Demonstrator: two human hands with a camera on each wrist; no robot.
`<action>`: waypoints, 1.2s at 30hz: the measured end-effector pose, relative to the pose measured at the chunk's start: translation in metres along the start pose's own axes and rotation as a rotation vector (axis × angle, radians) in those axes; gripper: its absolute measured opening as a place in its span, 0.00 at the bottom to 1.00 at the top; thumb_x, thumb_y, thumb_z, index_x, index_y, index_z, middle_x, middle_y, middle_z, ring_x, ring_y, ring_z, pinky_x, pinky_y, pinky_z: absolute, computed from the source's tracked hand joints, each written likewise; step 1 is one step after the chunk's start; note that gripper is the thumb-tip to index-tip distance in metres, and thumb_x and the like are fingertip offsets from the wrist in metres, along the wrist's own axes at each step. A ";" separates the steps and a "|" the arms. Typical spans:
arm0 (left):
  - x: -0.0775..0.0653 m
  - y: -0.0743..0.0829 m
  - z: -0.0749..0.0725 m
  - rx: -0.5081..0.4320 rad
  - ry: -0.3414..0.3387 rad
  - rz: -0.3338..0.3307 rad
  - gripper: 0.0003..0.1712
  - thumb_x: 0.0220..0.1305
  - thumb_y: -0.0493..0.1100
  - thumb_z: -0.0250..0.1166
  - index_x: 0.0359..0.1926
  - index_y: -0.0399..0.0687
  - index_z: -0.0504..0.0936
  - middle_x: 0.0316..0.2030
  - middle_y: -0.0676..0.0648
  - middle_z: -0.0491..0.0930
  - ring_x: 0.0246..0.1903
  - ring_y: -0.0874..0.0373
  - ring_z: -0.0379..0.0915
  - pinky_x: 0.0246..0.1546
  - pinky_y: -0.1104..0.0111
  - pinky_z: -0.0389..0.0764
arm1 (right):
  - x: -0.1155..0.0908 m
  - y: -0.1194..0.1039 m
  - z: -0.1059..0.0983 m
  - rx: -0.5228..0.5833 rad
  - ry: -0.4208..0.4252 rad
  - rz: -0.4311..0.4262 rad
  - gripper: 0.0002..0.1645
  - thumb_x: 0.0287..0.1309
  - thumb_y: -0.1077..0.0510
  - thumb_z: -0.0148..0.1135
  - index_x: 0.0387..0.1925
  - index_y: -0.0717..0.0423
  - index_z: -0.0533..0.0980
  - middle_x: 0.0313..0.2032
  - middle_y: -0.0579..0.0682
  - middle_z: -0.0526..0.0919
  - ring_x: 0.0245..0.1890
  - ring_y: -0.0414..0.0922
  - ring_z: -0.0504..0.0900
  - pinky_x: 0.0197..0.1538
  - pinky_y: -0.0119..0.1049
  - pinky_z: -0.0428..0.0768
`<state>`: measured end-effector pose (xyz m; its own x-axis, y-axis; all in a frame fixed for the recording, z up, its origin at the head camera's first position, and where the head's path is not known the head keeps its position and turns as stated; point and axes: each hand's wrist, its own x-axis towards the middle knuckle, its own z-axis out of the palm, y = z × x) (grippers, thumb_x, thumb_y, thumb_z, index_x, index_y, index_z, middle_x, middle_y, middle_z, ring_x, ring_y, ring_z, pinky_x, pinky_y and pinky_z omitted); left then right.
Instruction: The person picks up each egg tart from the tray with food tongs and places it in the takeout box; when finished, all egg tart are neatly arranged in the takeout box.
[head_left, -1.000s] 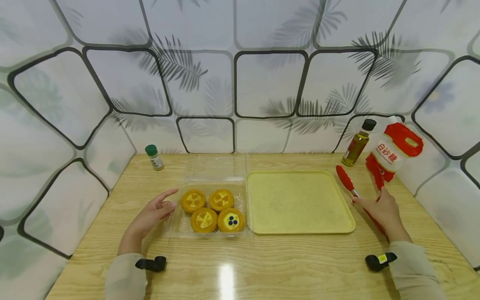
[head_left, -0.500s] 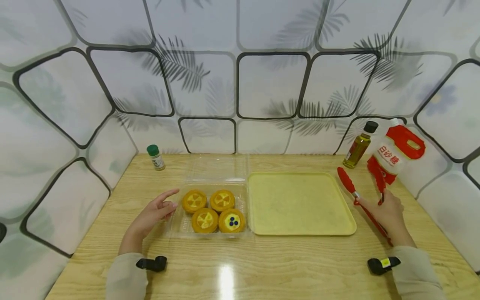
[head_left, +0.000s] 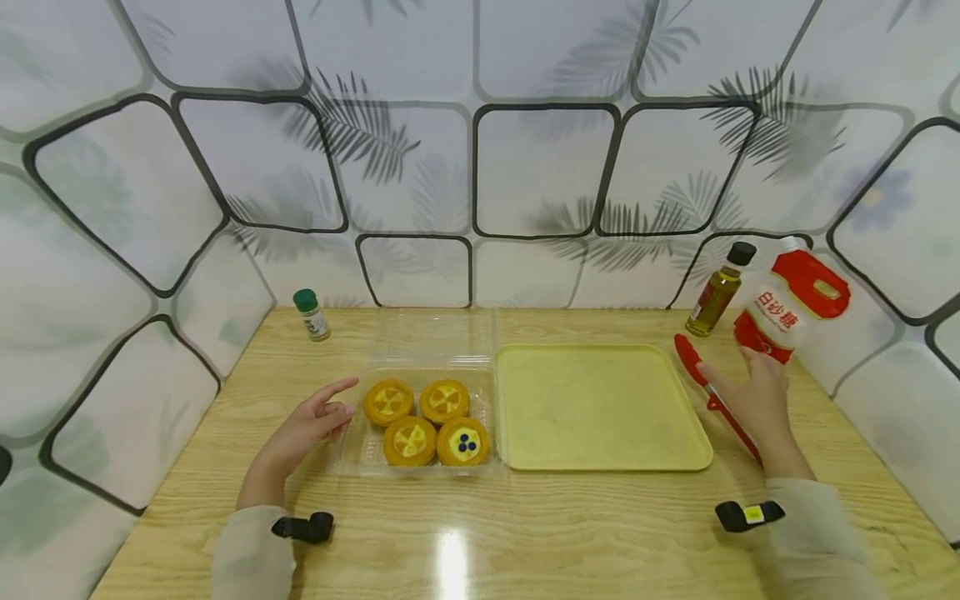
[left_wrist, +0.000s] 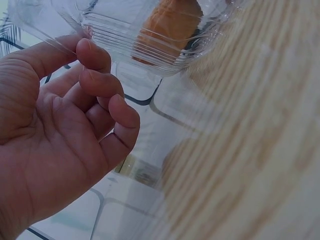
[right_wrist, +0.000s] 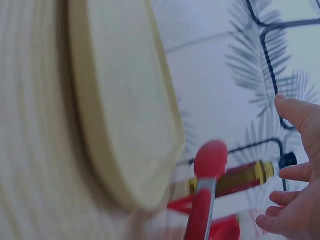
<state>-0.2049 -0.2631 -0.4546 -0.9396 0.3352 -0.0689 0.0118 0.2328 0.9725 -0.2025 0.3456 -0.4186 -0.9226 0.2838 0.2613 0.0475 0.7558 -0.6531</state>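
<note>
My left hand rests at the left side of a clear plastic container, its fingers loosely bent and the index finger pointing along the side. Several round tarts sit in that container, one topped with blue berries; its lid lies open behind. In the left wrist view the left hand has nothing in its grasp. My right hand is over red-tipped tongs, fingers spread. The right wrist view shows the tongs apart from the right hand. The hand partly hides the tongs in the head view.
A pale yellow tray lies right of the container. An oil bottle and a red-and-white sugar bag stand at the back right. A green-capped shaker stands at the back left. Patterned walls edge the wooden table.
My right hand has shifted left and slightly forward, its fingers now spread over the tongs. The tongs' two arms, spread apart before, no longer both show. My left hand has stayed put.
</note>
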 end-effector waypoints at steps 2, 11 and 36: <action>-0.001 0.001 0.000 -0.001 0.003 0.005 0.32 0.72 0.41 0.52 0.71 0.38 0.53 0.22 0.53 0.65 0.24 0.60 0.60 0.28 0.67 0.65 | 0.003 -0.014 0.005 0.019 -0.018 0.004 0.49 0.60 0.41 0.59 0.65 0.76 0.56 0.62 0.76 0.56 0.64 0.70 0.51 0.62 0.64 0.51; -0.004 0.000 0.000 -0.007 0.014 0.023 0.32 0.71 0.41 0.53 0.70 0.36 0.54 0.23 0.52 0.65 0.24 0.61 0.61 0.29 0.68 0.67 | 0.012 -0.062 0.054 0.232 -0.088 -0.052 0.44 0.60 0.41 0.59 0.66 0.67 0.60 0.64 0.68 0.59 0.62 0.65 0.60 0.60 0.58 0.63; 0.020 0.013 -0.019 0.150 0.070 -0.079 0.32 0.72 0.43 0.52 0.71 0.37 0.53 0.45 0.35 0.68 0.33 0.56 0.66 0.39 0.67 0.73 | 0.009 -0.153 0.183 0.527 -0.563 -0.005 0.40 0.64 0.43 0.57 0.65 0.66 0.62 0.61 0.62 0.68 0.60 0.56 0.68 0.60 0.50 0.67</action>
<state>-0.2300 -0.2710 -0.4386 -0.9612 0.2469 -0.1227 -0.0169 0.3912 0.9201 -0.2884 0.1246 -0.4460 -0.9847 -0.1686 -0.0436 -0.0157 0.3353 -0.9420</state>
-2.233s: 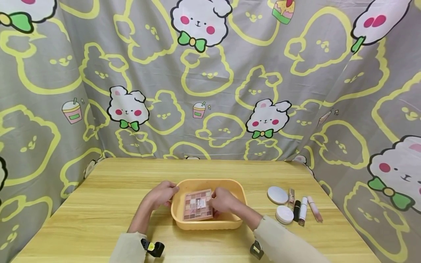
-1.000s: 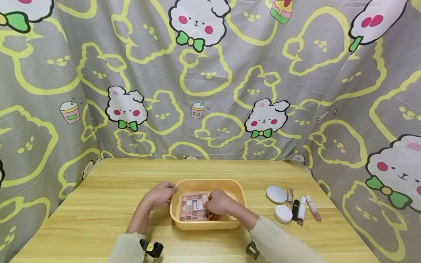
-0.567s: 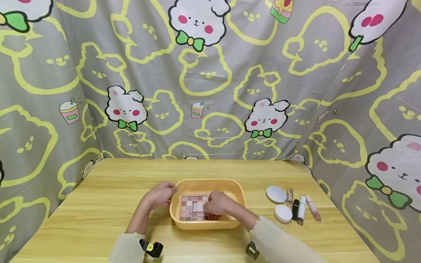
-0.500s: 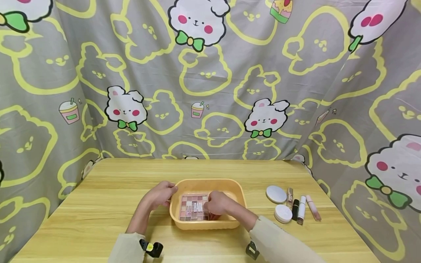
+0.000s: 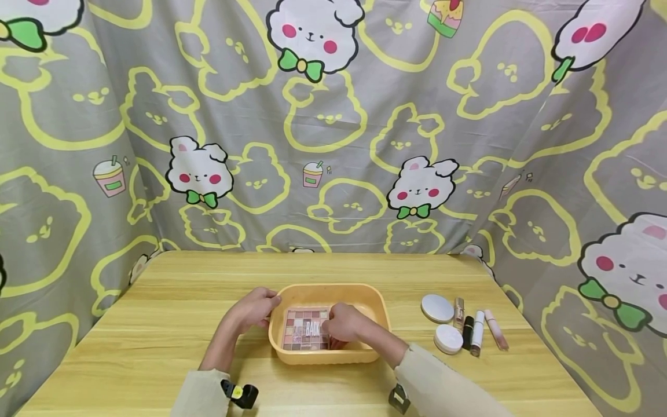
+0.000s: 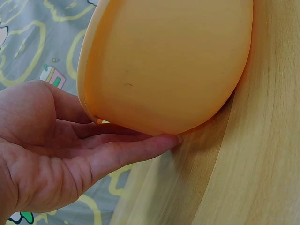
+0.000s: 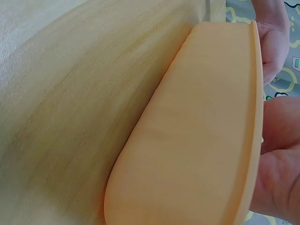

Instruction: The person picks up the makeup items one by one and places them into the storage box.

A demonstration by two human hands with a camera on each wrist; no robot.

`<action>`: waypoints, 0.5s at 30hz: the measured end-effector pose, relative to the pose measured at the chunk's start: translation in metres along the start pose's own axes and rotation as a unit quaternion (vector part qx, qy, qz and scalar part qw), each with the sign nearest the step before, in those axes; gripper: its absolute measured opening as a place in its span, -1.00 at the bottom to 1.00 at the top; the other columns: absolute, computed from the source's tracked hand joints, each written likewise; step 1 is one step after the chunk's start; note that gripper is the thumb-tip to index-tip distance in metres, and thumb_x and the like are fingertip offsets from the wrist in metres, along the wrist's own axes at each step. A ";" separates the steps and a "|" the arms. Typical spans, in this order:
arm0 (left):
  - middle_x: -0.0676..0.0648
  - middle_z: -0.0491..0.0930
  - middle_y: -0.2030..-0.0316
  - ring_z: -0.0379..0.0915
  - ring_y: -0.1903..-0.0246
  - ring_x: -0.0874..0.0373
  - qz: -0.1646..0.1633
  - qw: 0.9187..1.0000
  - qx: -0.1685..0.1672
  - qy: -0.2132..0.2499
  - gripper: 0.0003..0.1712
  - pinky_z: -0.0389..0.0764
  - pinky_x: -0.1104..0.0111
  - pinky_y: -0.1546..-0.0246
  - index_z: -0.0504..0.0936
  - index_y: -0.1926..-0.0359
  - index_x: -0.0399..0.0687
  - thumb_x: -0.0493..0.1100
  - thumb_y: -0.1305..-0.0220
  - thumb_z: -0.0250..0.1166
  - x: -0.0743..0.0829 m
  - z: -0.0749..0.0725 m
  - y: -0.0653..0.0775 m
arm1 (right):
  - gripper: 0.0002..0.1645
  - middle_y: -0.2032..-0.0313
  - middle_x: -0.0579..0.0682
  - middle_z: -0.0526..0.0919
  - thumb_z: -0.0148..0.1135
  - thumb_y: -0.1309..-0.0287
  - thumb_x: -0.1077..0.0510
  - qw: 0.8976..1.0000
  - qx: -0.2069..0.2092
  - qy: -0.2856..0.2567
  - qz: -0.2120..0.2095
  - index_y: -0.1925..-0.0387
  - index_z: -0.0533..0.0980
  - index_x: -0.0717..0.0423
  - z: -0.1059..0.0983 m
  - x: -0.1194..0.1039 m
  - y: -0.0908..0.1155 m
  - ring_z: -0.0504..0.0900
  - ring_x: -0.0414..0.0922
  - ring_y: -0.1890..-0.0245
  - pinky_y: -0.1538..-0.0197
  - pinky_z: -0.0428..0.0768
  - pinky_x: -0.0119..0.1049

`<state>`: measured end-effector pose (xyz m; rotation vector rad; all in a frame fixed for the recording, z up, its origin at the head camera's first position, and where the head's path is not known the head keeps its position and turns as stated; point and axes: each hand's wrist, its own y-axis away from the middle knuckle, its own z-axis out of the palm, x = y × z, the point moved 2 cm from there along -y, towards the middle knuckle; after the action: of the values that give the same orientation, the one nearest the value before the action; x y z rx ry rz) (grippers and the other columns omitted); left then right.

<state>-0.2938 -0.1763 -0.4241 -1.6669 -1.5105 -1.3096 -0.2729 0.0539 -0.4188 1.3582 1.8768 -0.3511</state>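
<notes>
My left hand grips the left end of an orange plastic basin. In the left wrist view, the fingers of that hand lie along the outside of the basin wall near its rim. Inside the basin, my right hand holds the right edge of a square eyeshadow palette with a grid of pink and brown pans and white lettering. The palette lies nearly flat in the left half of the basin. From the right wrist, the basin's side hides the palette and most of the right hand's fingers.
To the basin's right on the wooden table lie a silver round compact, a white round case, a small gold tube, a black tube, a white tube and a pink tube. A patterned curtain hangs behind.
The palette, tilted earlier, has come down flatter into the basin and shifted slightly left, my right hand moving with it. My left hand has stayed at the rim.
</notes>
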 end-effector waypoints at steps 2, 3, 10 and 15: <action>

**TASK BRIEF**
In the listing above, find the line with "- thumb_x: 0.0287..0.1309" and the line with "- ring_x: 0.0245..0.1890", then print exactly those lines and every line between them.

**EXERCISE OUTPUT**
  - thumb_x: 0.0287..0.1309
  - thumb_y: -0.1077..0.0510
  - thumb_z: -0.0148..0.1135
  - index_x: 0.0387..0.1925
  - index_y: -0.0717..0.0423
  - index_z: -0.0533..0.0980
  - middle_x: 0.0313..0.2032
  - middle_y: -0.0579..0.0682
  - middle_z: -0.0526..0.0919
  - ring_x: 0.0245..0.1890

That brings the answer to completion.